Added new CLOS train test split tutorial notebook #1071

mturk24 · 2024-03-28T18:42:51Z

Summary

Added new tutorial that shows how to improve ML performance using train-test splits on your data with CLOS.

There is currently an issue preventing me from fully building the docs to see how quickly (and if successfully) the new tutorial builds.

Also modified the index files necessary to include this in the main sidebar of the CLOS tutorials. This is replacing the tabular datalab tutorial as well.

Latest Update: Bug in tutorial has been fixed and index files have been updated appropriately. Latest commits show fix/improvements to tutorial and data in S3 has been updated

codecov · 2024-03-28T18:55:28Z

Codecov Report

All modified and coverable lines are covered by tests ✅

Project coverage is 94.33%. Comparing base (e0b7615) to head (69295dd).
Report is 52 commits behind head on master.

Additional details and impacted files

@@            Coverage Diff             @@
##           master    #1071      +/-   ##
==========================================
- Coverage   96.20%   94.33%   -1.87%     
==========================================
  Files          76       80       +4     
  Lines        6005     6076      +71     
  Branches     1070     1003      -67     
==========================================
- Hits         5777     5732      -45     
- Misses        135      260     +125     
+ Partials       93       84       -9

☔ View full report in Codecov by Sentry.
📢 Have feedback on the report? Share it here.

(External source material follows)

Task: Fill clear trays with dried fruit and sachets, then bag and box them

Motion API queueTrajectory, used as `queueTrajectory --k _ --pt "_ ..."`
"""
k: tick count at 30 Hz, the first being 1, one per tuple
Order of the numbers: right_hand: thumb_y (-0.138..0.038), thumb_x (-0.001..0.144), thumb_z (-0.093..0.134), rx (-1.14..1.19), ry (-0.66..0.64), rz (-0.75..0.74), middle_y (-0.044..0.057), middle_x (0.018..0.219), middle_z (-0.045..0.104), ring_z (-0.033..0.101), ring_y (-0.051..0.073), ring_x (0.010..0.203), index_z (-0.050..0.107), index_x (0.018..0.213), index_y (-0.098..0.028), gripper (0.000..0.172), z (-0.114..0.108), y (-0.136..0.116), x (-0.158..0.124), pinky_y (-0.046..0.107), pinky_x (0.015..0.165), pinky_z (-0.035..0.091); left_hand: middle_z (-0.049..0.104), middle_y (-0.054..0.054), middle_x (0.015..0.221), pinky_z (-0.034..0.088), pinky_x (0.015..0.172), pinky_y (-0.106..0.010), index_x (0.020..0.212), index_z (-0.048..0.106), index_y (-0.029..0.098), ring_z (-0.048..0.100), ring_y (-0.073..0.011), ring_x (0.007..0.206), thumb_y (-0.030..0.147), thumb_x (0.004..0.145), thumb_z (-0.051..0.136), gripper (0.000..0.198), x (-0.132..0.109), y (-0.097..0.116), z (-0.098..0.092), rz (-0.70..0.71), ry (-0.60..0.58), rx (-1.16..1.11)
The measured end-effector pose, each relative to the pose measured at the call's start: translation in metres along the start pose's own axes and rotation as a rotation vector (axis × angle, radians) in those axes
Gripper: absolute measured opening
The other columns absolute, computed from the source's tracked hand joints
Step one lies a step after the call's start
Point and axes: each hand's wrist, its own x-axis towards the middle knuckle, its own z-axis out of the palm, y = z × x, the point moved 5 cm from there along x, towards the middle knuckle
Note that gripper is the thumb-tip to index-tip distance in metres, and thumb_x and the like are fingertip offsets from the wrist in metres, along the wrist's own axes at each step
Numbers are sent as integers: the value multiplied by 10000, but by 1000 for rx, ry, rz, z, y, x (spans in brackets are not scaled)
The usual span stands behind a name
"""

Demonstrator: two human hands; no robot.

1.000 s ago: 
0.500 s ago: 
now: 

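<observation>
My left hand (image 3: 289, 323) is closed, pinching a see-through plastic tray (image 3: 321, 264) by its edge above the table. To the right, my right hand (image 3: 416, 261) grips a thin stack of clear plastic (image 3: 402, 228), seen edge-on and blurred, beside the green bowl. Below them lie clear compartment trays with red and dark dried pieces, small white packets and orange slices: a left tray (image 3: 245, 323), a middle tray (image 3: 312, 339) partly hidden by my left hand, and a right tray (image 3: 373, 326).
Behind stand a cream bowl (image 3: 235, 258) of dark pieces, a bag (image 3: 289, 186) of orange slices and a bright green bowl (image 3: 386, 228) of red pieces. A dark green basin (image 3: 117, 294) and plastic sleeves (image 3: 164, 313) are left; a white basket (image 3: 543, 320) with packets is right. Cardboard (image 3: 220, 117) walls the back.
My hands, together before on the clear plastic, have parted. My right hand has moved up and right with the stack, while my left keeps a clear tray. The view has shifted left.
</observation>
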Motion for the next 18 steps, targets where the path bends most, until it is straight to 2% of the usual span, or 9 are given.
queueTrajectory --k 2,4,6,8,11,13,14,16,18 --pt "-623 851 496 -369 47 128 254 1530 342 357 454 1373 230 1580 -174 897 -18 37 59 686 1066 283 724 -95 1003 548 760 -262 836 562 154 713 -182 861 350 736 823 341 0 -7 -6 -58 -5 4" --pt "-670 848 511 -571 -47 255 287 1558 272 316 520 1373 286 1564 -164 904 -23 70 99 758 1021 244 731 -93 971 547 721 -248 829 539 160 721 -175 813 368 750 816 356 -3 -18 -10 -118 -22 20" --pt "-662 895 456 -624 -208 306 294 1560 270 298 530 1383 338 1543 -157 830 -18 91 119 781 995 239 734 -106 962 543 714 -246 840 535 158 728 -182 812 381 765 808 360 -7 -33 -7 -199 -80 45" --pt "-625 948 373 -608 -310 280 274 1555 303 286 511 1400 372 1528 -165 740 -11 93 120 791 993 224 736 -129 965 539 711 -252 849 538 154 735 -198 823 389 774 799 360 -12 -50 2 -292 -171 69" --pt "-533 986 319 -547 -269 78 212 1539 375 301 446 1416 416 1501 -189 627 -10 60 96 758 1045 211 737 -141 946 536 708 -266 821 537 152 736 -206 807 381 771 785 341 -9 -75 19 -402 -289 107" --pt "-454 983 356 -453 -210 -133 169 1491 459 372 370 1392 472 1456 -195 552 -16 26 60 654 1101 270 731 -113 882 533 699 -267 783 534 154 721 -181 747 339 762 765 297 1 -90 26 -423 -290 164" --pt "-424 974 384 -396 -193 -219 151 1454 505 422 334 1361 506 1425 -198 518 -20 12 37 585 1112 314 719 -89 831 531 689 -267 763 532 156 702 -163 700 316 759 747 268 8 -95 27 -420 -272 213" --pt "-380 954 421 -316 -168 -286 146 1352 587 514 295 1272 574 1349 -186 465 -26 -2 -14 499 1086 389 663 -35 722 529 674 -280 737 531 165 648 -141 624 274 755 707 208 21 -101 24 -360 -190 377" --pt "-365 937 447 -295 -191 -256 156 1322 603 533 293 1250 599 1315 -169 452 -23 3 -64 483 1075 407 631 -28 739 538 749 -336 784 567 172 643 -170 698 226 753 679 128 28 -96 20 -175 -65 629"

… iid issues and filtered training data based on exact duplicates between training and test sets

…revious version following the model eval on clean training + test data. Fixed section on using Datalab on training data to clean the data

…up notebook and added more on hyperparameter optimization section. This section still needs to be improved.

… and cleaned up some of the code, put data used into s3 bucket

…ar before DCAI workflow tutorial, and renamed it to improving_ml_performance, also removed datalab tabular tutorial since this tutorial is replacing that one

mturk24 · 2024-04-04T01:57:30Z

Also adding @sanjanag as reviewer (since she was very helpful/involved in this)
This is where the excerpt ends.